» **GOAL OF THE EXERCISE**
Starting at the top of the data and ending with the line that holds "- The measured", transcribe each line exactly; include both ends.

» **DATA PROVIDED**

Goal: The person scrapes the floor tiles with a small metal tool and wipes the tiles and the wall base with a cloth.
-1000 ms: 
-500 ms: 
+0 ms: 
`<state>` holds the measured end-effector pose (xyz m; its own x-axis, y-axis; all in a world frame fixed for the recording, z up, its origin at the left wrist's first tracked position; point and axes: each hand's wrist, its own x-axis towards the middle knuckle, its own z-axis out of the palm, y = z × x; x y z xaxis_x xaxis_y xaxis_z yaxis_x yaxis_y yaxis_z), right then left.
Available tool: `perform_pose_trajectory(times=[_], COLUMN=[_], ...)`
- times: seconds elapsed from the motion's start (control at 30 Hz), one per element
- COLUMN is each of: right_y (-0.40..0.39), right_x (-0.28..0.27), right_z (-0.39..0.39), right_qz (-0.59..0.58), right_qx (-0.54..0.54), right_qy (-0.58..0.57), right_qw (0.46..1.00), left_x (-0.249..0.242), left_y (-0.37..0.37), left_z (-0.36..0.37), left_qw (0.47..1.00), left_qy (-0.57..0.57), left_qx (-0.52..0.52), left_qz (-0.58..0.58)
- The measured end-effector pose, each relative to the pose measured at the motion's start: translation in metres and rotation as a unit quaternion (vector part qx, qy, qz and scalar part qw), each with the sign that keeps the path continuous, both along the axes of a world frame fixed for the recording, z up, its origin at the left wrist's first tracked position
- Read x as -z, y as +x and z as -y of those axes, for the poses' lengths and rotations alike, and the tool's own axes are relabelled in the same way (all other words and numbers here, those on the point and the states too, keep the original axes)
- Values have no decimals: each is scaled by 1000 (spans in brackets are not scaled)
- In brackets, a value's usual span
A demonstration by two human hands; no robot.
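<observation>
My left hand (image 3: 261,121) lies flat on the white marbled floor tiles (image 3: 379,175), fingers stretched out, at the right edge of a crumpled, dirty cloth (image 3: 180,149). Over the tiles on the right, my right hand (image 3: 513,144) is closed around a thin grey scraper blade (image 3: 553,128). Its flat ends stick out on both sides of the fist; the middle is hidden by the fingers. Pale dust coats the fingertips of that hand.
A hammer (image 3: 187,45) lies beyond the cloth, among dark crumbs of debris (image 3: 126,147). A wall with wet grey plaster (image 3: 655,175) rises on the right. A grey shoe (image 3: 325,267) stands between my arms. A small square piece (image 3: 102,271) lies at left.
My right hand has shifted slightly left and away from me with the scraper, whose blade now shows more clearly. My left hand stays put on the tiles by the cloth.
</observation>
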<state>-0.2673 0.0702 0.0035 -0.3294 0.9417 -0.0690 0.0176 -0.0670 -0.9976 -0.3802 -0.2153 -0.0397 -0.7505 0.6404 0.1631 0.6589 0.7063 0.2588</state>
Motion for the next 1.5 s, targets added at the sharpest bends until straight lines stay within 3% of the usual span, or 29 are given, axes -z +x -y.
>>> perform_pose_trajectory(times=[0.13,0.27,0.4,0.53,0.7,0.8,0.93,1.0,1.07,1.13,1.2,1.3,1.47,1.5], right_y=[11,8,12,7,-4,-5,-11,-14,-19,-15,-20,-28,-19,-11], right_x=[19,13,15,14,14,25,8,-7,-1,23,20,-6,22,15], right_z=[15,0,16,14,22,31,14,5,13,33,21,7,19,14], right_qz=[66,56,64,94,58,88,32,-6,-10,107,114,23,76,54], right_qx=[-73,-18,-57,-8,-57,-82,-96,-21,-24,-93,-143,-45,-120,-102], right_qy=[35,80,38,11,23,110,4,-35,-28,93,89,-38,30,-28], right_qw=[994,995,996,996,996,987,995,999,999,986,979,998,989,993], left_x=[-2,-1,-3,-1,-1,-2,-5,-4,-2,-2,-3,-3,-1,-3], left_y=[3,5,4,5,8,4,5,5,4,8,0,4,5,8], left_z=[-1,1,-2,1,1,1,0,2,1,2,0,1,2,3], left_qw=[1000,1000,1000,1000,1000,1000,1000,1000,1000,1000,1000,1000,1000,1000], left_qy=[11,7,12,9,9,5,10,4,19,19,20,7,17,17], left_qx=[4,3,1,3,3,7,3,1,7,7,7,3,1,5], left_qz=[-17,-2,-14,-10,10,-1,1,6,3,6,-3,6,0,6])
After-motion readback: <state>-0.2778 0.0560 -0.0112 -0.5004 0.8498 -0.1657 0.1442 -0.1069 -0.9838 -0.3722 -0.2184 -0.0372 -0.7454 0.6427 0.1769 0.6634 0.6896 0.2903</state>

» **EXERCISE ANSWER**
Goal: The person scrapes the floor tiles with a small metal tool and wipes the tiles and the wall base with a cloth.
-1000 ms: 
-500 ms: 
+0 ms: 
`<state>` holds the measured end-effector pose (xyz m; its own x-axis, y-axis; all in a world frame fixed for the recording, z up, its origin at the left wrist's first tracked position; point and axes: each hand's wrist, its own x-axis towards the middle knuckle, its own z-axis out of the palm, y = z × x; x y z xaxis_x xaxis_y xaxis_z yaxis_x yaxis_y yaxis_z), right then left.
Available tool: `perform_pose_trajectory(times=[_], COLUMN=[_], ...)`
- times: seconds elapsed from the motion's start (control at 30 Hz), one per element
- COLUMN is each of: right_y (-0.40..0.39), right_x (-0.28..0.27), right_z (-0.39..0.39), right_qz (-0.59..0.58), right_qx (-0.54..0.54), right_qy (-0.58..0.57), right_qw (0.46..1.00), left_x (-0.249..0.242), left_y (-0.37..0.37), left_z (-0.36..0.37), left_qw (0.47..1.00), left_qy (-0.57..0.57), left_qx (-0.52..0.52), left_qz (-0.58..0.58)
- The measured end-effector pose, each relative to the pose measured at the motion's start: translation in metres and rotation as a unit quaternion (vector part qx, qy, qz and scalar part qw), each with the sign that keeps the path continuous, both along the axes of a world frame fixed for the recording, z up, its origin at the left wrist's first tracked position

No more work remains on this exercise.